There is one caveat though to sun exposure.  Sun is the key ingredient for the only vitamin that we can make ourselves-vitamin D.  According to the Centers for Disease Control (CDC), at least 31% of Blacks are vitamin D deficient.  Low levels of vitamin D are linked to lung disease, high blood pressure, sleep problems, depression, cancers, and diabetes to name a few.  Research is finding that our sunlight needs are possibly not being met since we use sunscreen and are indoors more often.

So what to do? Here are some tips on how to best protect you and engage with the sun:

· Be sensible about your sun exposure

According to the National Institutes of Health, Vitamin D experts recommend 5-30 minutes of sun exposure 2-3 times per week without sunscreen to help meet our daily Vitamin D requirement.  You can also eat foods rich in Vitamin D or take supplements after speaking with your physician. Otherwise, limit the amount of time spent in direct sun, especially in the middle of the day between 10am -2pm.

· Wear sunglasses with 100% block of UVB and UVA and hat with a brim

· Do regular skin checks (make sure your physician does too!)  looking for changes in moles or ulcers


· According to the American Academy of Pediatrics, infants should be kept out of direct sunlight and, if breastfed, provided with vitamin D supplements 

What about sunscreen? 

· Use it daily throughout the year 

Choose facial moisturizers with sunscreen as well.

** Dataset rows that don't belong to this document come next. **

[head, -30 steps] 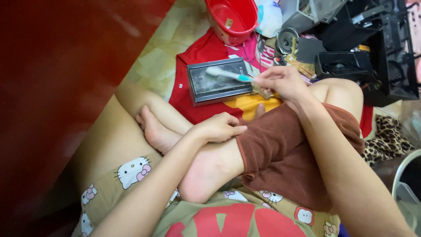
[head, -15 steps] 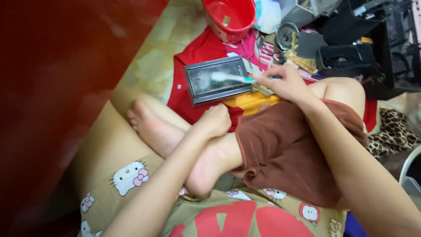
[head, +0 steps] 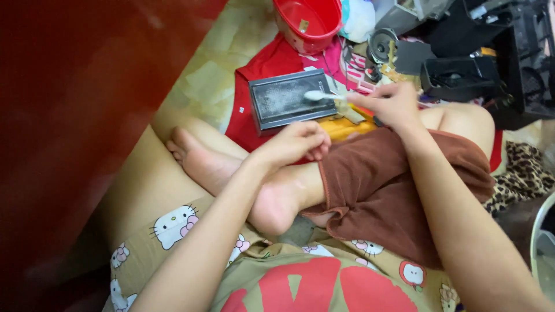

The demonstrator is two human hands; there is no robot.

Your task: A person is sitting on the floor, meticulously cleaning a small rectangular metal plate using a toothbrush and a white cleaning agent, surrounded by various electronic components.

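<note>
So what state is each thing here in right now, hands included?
right hand: closed around the brush handle
brush: head resting on the flat dark device
flat dark device: lying flat on the red cloth
red cloth: spread on the floor
left hand: empty, resting on the leg
red bowl: upright, open

I see a pale tiled floor (head: 219,81) carrying a red cloth (head: 272,63), with a dark rectangular panel (head: 286,101) lying flat on it.
</note>
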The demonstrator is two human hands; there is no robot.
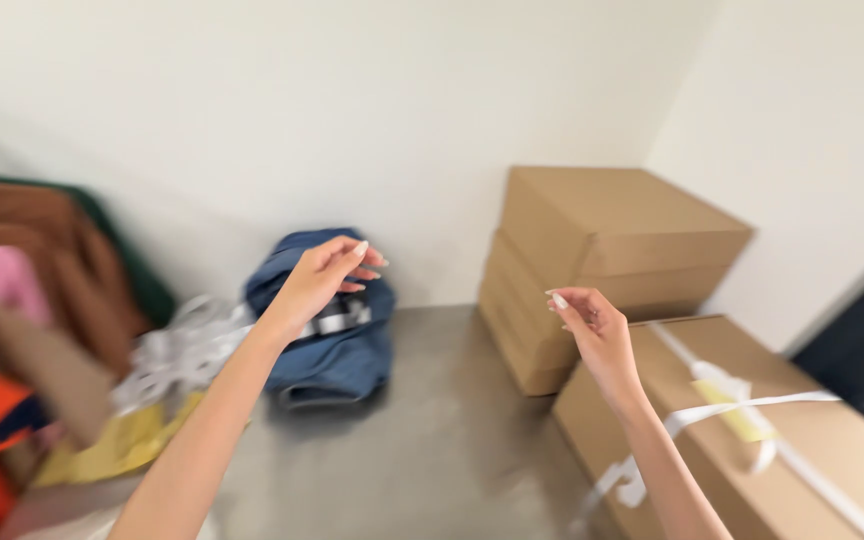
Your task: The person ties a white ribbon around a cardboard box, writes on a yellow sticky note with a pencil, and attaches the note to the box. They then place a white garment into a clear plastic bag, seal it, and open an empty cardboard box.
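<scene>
Both hands up & empty w/ fingers loosely curled, left hand over the blue jeans, right hand by the strapped box.

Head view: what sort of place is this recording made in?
Probably a clothing stockroom or packing area. Stacked cardboard boxes sit in the corner, one strapped box nearer, and hanging clothes beside a metal table with folded jeans. Both hands, left and right, are raised and empty.

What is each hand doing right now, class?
Left hand: open, empty, in front of the blue denim garment.
Right hand: open, empty, near the strapped cardboard box.
</scene>
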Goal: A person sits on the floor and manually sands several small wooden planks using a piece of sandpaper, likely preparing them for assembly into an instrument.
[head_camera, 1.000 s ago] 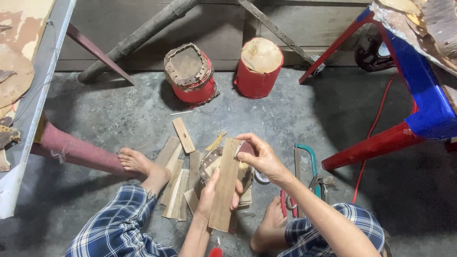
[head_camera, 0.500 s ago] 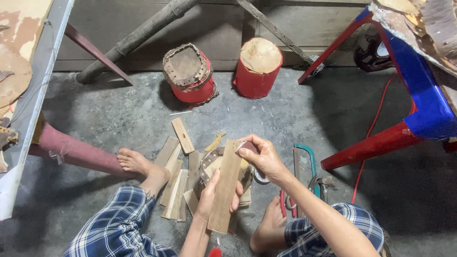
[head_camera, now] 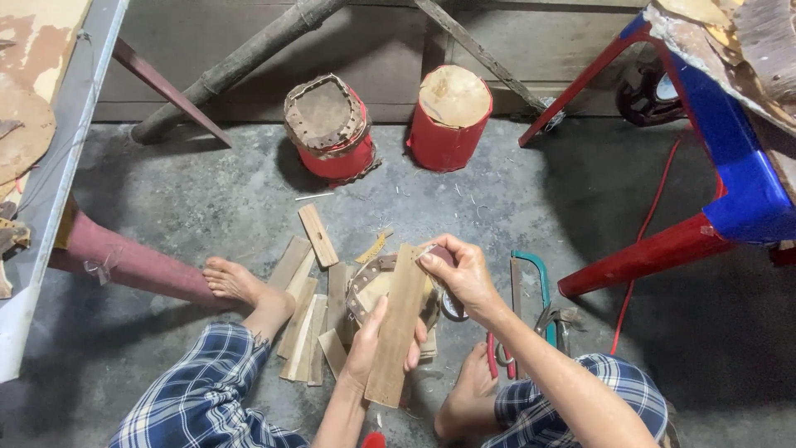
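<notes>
My left hand (head_camera: 375, 348) has its grip closed around the lower half of the wooden slat (head_camera: 398, 323), long axis running away from me; my right hand (head_camera: 456, 270) pinches its far end.

**Wooden slat held over round frame**

Flat wooden slat (head_camera: 396, 328), light brown, long and narrow, held nearly upright in view, tilted slightly right at the top. Left hand (head_camera: 375, 344) grips its lower half, right hand (head_camera: 454, 270) pinches the top end. Behind it, a round studded frame (head_camera: 365, 286) (mostly hidden), on the concrete floor.
</notes>
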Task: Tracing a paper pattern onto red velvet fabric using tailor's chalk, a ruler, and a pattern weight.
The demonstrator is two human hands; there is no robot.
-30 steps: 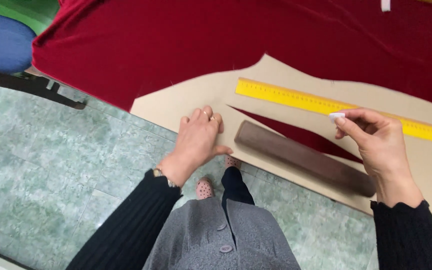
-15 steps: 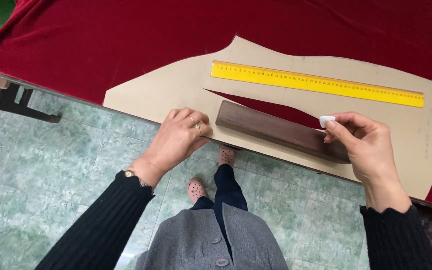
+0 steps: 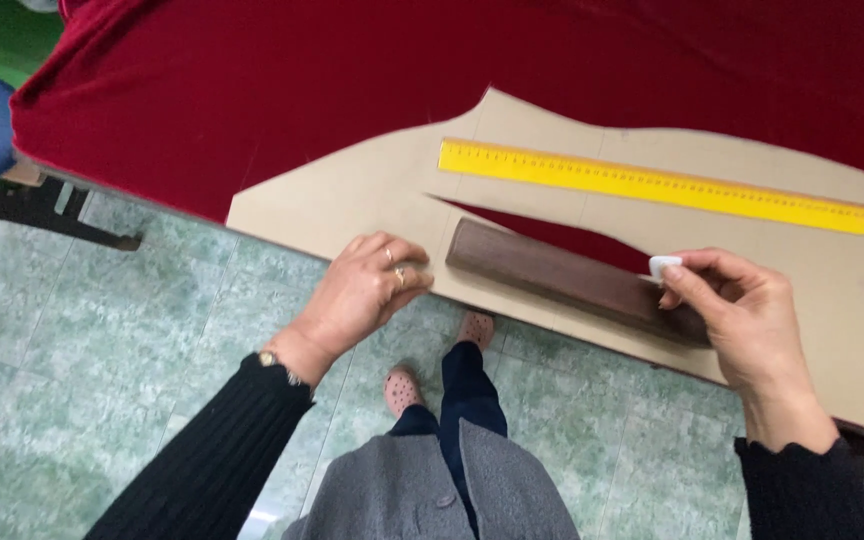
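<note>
Two fingers of your right hand [image 3: 752, 320] are pinching white chalk [image 3: 663, 266] over the brown block [image 3: 572, 280]; left hand [image 3: 367, 290] is pressing the pattern [image 3: 352, 190], grasping nothing

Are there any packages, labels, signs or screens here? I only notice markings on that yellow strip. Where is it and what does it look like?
No packages, signs or screens in view.
Yellow ruler: long flat strip with dark graduation marks along its upper edge, lying on the tan paper pattern over the red velvet cloth, beyond the dark wooden bar.
Wristwatch: small, on the left wrist; its face is too small to make out.
</note>
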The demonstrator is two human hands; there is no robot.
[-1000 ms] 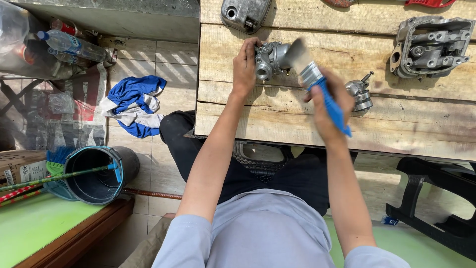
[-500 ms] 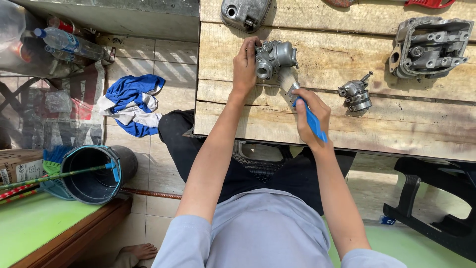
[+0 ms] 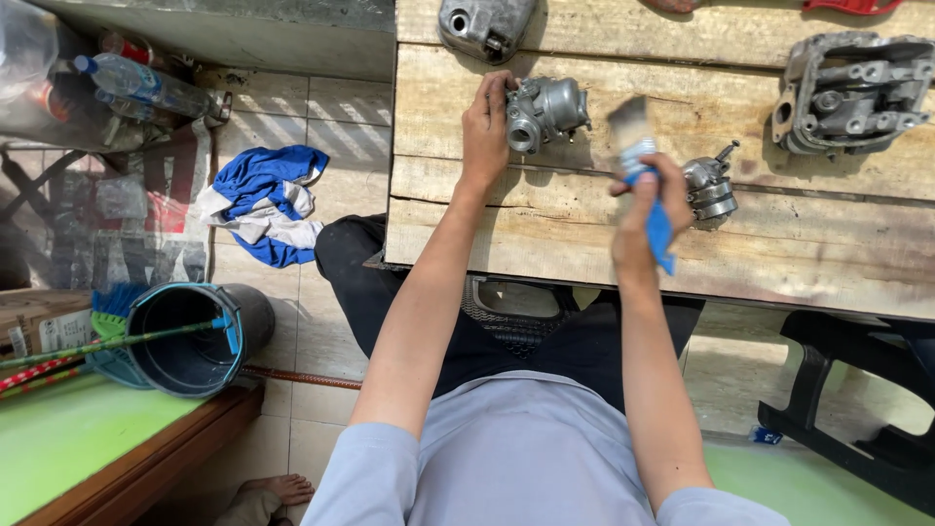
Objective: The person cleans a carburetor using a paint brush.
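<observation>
My left hand [image 3: 485,129] rests on the wooden plank table [image 3: 545,234] and grips the left side of a grey metal carburettor body [image 3: 547,110]. My right hand [image 3: 645,208] is shut on a paintbrush with a blue handle [image 3: 643,166]; its bristles point up and away from me, blurred, to the right of the carburettor and not touching it. A smaller round metal part [image 3: 708,185] lies just right of my right hand.
A large grey engine casting [image 3: 845,94] sits at the table's far right and a metal cover [image 3: 483,24] at its top edge. On the floor to the left lie a blue-and-white cloth [image 3: 258,202], a dark bucket [image 3: 200,336] and plastic bottles [image 3: 146,88]. A black stool [image 3: 857,409] stands at right.
My right hand has moved the brush right and up, away from the table surface below the carburettor. My left hand has kept its hold on the carburettor.
</observation>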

· Look for a label that says ‘broad spectrum protection’

This protects against both UVA and UVB. UVA is linked to skin cancer and aging.  UVB is the main cause of sunburn.


· Use a sunscreen of SPF of 15 -30 for adults and 30 for children

Reapply every 2-3 hours for long periods of sun exposure.

· Avoid using sprays, especially for children

There is concern about them getting into your lungs.

· No use of sunscreens for infants less than 6 months of age


· Do not use products with Vitamin A or retinol

They may increase sun sensitivity.

· Purchase fragrance-free products

· Do not store sunscreen in a hot car. 


You don’t have to shun the sun completely, however be sensible and consistent with your protection while enjoying all that summer has to offer.